A step-by-step guide to maintaining a clean Looker instance

Michaël Scherding
6 min readApr 15, 2024

--

Cleaning an instance is crucial for maintaining optimal performance and resource utilization, reducing costs, and enhancing user experience. It ensures that users have access to accurate and relevant data, aids in compliance with data retention policies, and improves security by minimizing the risk of data breaches.

In the realm of Business Intelligence (BI), maintaining a clean and organized environment is crucial. Over time, unused dashboards and outdated reports can clutter the workspace, leading to decreased productivity and efficiency. Automating the clean-up process ensures that the BI tools remain streamlined and user-friendly, allowing teams to focus on deriving insights rather than navigating through the clutter.

In this article, we will walk through the process of creating an automated clean-up script for Looker, using Python. This script will notify dashboard creators about their inactive dashboards and delete the ones that have been inactive for an extended period.

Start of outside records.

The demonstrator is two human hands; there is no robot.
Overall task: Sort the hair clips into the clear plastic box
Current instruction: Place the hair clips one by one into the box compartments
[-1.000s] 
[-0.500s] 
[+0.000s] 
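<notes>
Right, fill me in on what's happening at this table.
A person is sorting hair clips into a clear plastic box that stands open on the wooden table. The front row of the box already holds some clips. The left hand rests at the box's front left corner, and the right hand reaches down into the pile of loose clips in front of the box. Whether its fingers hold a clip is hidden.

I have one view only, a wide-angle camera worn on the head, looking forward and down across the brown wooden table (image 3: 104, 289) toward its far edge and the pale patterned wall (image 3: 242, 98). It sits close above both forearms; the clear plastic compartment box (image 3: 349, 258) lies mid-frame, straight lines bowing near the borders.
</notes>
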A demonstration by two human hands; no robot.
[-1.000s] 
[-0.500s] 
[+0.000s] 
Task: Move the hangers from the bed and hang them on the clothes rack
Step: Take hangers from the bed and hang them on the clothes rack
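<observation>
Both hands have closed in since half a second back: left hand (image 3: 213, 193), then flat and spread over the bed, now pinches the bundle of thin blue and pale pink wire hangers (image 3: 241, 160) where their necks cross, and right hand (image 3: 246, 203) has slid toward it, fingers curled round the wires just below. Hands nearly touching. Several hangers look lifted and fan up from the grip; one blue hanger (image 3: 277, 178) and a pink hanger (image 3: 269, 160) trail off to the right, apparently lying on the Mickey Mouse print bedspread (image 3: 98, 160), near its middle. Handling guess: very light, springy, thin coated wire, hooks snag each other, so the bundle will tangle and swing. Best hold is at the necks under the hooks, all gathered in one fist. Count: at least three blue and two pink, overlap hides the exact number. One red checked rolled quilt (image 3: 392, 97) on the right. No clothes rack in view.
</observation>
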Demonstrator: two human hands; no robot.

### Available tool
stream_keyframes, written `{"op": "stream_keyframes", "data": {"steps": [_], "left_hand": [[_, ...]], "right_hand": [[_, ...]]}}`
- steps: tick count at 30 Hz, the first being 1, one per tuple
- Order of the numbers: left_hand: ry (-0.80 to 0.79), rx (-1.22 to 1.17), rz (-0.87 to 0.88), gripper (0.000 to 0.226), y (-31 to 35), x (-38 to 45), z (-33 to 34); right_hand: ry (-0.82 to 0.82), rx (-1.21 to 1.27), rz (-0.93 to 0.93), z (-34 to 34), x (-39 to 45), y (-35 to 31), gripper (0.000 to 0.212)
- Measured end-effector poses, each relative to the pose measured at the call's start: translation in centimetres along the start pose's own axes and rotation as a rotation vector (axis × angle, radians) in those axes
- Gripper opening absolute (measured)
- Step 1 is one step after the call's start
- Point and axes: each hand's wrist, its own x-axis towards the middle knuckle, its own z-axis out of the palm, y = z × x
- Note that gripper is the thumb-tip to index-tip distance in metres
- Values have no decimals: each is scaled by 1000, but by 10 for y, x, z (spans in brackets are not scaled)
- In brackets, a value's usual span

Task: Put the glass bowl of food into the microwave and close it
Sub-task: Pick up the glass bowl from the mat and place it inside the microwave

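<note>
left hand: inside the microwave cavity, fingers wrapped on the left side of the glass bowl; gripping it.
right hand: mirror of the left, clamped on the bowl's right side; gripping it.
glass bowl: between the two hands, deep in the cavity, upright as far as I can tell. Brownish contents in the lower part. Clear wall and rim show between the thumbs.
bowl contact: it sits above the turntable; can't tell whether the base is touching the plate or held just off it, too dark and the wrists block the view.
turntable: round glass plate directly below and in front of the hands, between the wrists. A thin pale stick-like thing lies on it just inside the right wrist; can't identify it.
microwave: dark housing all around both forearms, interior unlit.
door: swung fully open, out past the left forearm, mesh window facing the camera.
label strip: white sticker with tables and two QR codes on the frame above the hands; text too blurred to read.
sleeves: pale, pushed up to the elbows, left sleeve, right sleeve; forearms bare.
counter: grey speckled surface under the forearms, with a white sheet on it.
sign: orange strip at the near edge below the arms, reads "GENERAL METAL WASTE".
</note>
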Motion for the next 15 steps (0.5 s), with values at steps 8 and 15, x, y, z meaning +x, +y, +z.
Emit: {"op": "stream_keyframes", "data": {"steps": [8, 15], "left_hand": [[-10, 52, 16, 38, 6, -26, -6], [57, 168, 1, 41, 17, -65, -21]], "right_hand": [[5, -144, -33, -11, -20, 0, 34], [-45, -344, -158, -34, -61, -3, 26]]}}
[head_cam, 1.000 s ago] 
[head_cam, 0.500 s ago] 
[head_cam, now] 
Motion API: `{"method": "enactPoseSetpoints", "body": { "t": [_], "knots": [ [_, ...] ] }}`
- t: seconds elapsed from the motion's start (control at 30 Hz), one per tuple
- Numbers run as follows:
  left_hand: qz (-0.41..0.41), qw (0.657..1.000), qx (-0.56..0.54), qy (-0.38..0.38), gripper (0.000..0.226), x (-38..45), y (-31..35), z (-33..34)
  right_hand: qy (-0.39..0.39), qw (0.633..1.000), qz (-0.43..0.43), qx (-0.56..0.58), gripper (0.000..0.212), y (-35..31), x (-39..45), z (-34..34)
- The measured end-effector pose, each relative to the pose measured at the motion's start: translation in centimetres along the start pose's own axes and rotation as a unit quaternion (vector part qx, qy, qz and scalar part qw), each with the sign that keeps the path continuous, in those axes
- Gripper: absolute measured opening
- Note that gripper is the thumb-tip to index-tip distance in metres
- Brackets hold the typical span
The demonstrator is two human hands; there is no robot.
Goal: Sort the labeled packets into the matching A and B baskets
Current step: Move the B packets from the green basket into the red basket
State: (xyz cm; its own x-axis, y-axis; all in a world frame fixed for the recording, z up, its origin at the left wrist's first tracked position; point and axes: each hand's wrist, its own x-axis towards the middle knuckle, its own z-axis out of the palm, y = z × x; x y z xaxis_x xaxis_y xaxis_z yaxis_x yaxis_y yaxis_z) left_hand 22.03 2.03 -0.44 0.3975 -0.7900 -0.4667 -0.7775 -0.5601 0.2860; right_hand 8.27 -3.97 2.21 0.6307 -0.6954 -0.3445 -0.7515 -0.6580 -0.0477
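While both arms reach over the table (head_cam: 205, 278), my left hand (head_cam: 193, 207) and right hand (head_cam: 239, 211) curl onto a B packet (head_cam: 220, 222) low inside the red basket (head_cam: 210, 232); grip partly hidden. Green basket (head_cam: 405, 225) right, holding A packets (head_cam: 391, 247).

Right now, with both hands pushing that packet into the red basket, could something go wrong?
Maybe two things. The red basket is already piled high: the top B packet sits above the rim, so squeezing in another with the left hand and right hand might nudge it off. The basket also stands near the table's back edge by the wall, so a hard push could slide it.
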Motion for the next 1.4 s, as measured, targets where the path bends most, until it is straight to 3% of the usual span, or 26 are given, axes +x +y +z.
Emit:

First, create your necessary Looks

To generate the necessary results, you are required to create two distinct Looks utilizing the system activity:

First Look:

  • Navigate to the history explore.
  • Please include the following dimensions: dashboard creator name, ID of the dashboard, and incorporate the measure most recent query date.
    The purpose of employing the most recent query date is to determine whether or not the dashboard is in use.

Second Look:

  • Navigate to the users explore.
  • Include the dimensions: name, ID, and email.

Ideally, we could consolidate these two explores using a merge result. However, since creating a Look from a merge result isn’t feasible, we will instead execute the join/filter logic utilizing pandas and dataframes in our subsequent steps.

Importing Necessary Libraries

import smtplib
import ssl
import json
import pandas as pd
import looker_sdk
from datetime import datetime
  • smtplib and ssl are used for sending emails securely.
  • json is used for parsing JSON data.
  • pandas is used for handling data in tabular form.
  • datetime is used for working with dates and times.
  • looker_sdk is used for interacting with the Looker API.

Defining the send_mail Function

def send_mail(emails, subject, content):
port = 465 # For SSL
smtp_server_domain_name = "smtp.gmail.com"
sender_mail = "xxx" # Replace with your account
password = "xxx" # Replace with your App Password

ssl_context = ssl.create_default_context()
with smtplib.SMTP_SSL(smtp_server_domain_name, port, context=ssl_context) as service:
service.login(sender_mail, password)
for email in emails:
msg = f"Subject: {subject}\n{content}"
service.sendmail(sender_mail, email, msg.encode('utf-8')) # Encode message in UTF-8

This function sends an email with a given subject and content to a list of email addresses using a predefined sender email and password. It establishes a secure SMTP connection and logs in to the email service to send emails.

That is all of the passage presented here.